_WHAT THE EXERCISE ASKS_: Anywhere the string "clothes" shows up in the listing below, copy the line it is in.

_RECORD EXCERPTS_:
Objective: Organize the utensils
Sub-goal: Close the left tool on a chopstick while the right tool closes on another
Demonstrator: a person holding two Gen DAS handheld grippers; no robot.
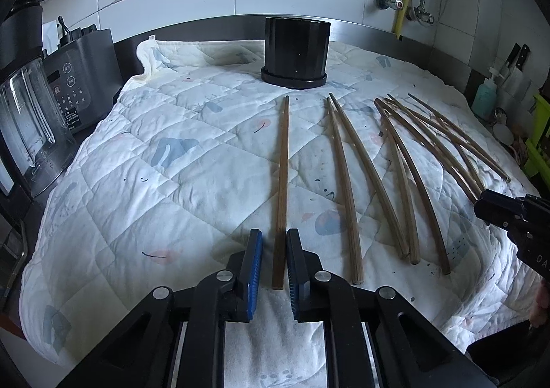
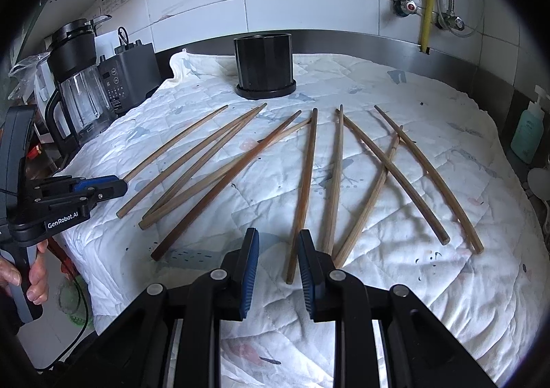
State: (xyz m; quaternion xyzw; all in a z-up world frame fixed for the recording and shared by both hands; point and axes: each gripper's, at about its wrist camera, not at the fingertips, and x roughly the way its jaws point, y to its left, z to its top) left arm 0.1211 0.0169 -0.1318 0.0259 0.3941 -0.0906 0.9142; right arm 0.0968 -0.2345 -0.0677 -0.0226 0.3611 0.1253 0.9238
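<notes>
Left gripper [image 1: 274, 247] straddles a chopstick [image 1: 282, 181], jaws parted, not clamped. Right gripper [image 2: 278, 245], likewise parted, flanks another chopstick [image 2: 302, 195] on the quilt [image 2: 412, 285].

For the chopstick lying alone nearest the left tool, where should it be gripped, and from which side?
Grip the single chopstick at its thick near end, coming from the near edge of the quilt along its length. It lies flat, pointing at the black holder, apart from the others, and that end already sits between the left tool's open pads, one on each side.
</notes>
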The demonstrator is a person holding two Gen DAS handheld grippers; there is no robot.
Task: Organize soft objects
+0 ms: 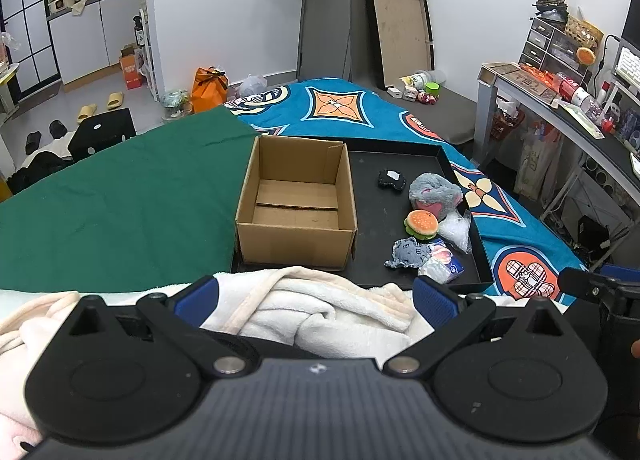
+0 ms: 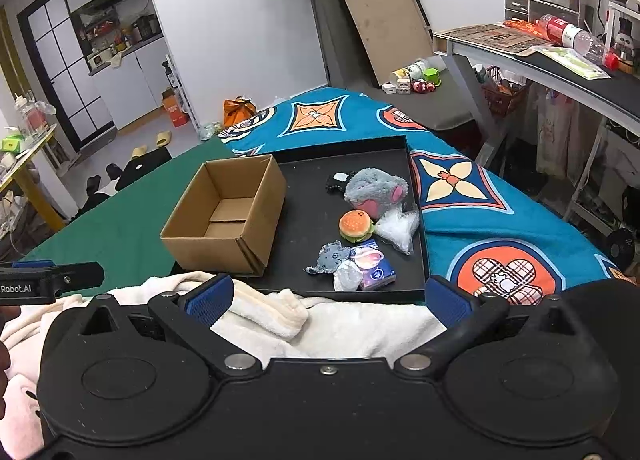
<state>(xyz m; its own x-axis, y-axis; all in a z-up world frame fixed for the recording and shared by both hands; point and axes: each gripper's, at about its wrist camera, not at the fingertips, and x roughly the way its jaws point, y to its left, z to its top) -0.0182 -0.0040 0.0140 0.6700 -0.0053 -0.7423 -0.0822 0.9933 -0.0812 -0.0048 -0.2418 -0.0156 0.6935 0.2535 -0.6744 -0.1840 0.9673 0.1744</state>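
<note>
An empty cardboard box (image 1: 296,200) (image 2: 226,216) stands at the left of a black tray (image 1: 372,164) (image 2: 308,216) on the bed. To its right lie soft items: a grey plush (image 1: 434,192) (image 2: 374,188), a burger toy (image 1: 420,223) (image 2: 355,225), a small black toy (image 1: 391,179), a grey fabric toy (image 1: 407,254) (image 2: 331,257), a clear bag (image 1: 456,228) (image 2: 396,229) and tissue packs (image 1: 442,262) (image 2: 374,268). My left gripper (image 1: 316,296) and right gripper (image 2: 328,298) are open and empty, both above a white fluffy blanket (image 1: 320,312) (image 2: 340,324) in front of the tray.
The bed has a green sheet (image 1: 120,200) on the left and a blue patterned cover (image 1: 520,260) on the right. A desk (image 2: 540,60) with clutter stands at the right. A second tray lid (image 1: 400,32) leans on the far wall.
</note>
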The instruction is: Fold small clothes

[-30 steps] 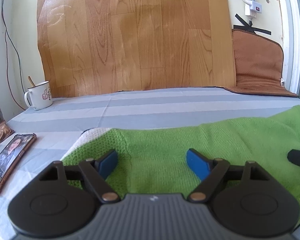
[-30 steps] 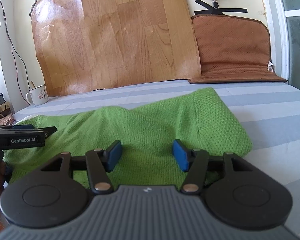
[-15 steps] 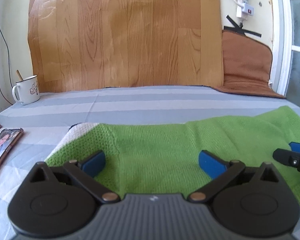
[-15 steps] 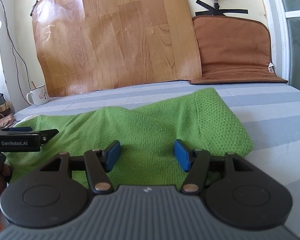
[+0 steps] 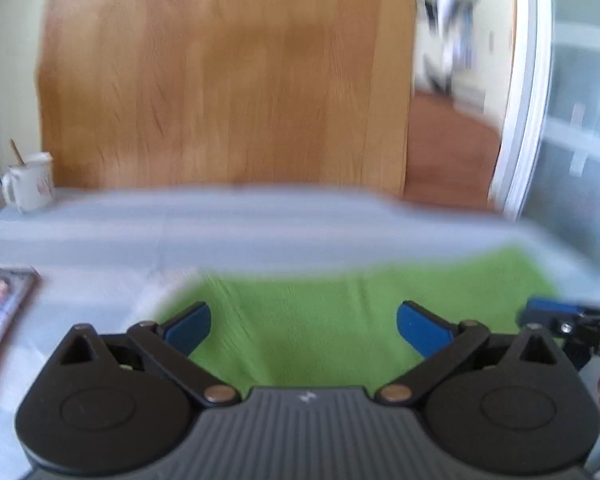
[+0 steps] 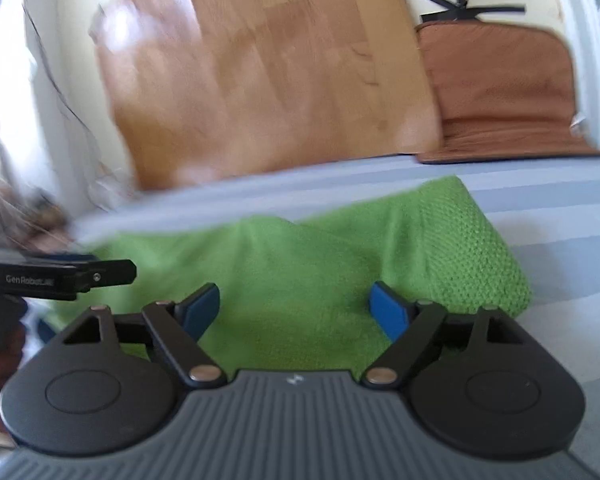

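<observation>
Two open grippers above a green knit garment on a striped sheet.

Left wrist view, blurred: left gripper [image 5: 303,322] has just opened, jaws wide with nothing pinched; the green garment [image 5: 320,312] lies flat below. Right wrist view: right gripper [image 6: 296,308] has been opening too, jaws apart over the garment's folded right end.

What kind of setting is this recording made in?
Likely a lived-in home room, not a lab: a striped sheet under the green knit garment, a mug at the wall, a brown cushion.
</observation>
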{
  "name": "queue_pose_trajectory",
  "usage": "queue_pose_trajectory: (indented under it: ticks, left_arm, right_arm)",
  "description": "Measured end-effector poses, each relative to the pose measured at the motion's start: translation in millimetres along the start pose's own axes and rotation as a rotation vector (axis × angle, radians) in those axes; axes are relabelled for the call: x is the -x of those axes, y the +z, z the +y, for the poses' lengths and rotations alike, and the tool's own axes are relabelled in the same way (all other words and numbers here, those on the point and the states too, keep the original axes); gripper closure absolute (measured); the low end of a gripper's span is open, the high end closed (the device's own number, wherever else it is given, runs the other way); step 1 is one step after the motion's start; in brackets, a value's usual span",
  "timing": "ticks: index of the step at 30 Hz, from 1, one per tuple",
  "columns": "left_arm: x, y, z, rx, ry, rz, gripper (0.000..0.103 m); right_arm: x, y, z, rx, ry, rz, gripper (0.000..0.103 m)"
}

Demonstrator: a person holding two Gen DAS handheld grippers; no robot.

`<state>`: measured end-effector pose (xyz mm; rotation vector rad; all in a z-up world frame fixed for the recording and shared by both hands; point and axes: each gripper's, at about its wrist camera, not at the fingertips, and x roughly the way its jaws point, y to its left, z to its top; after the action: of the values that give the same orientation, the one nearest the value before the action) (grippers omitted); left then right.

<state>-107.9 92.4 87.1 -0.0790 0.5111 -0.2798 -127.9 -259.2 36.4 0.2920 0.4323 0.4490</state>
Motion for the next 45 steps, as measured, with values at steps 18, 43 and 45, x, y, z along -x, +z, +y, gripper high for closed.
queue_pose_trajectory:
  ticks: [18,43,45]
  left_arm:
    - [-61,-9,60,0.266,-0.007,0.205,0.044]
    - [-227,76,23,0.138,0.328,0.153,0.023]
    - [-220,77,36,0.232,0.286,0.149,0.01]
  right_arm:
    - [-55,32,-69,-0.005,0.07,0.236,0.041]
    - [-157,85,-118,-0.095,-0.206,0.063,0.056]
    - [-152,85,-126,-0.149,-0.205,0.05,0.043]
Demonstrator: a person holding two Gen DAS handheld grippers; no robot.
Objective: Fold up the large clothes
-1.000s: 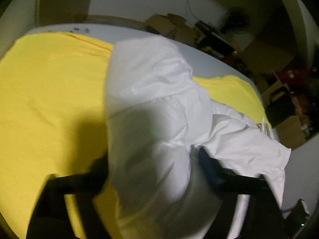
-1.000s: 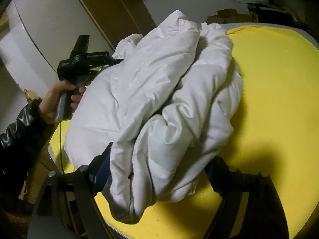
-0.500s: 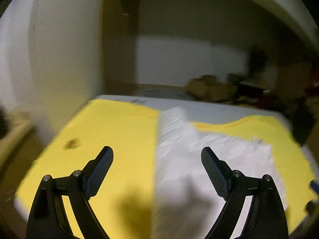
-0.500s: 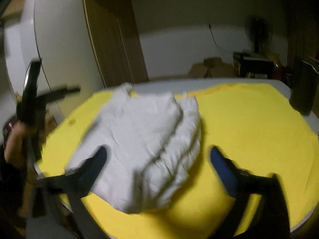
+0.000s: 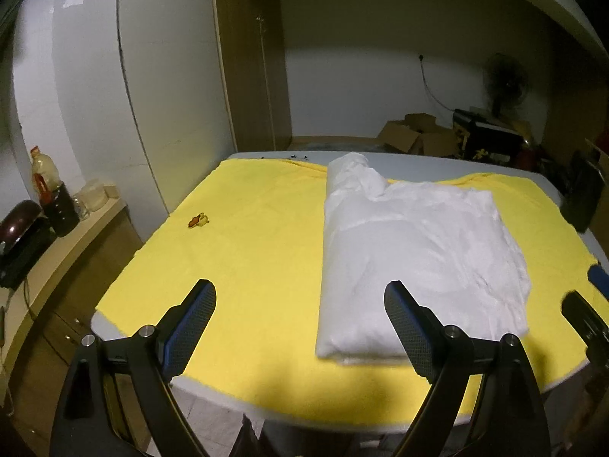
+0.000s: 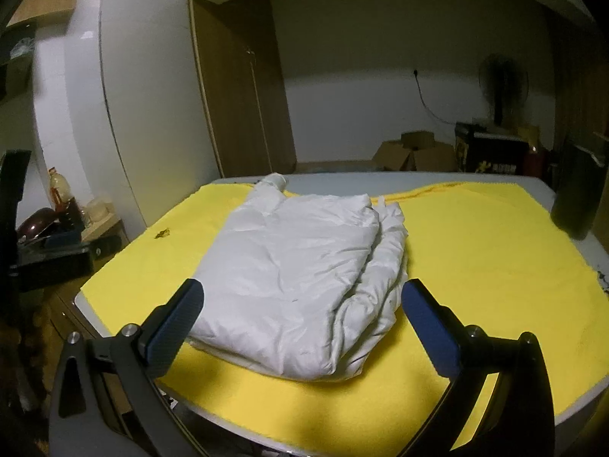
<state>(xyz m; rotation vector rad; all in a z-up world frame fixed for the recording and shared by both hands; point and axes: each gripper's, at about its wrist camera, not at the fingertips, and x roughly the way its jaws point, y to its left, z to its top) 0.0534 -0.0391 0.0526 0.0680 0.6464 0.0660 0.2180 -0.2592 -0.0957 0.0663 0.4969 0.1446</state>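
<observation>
A white padded jacket lies folded into a thick rectangle on the yellow cloth that covers the table, with one sleeve end pointing to the far edge. It also shows in the right wrist view. My left gripper is open and empty, held back above the table's near edge, left of the jacket's near corner. My right gripper is open and empty, held back from the jacket's near edge. The right gripper's tip also shows at the right edge of the left wrist view.
The yellow cloth has a small dark mark at the left. A dark cylinder stands at the table's right edge. A side counter with a bottle and pots is on the left. Cardboard boxes and a fan stand behind.
Both grippers have let go of the white jacket and pulled back and up. The jacket, held bunched one second ago, now lies folded flat on the cloth.
</observation>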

_EXERCISE RESULT_:
The instruction is: Fold small clothes
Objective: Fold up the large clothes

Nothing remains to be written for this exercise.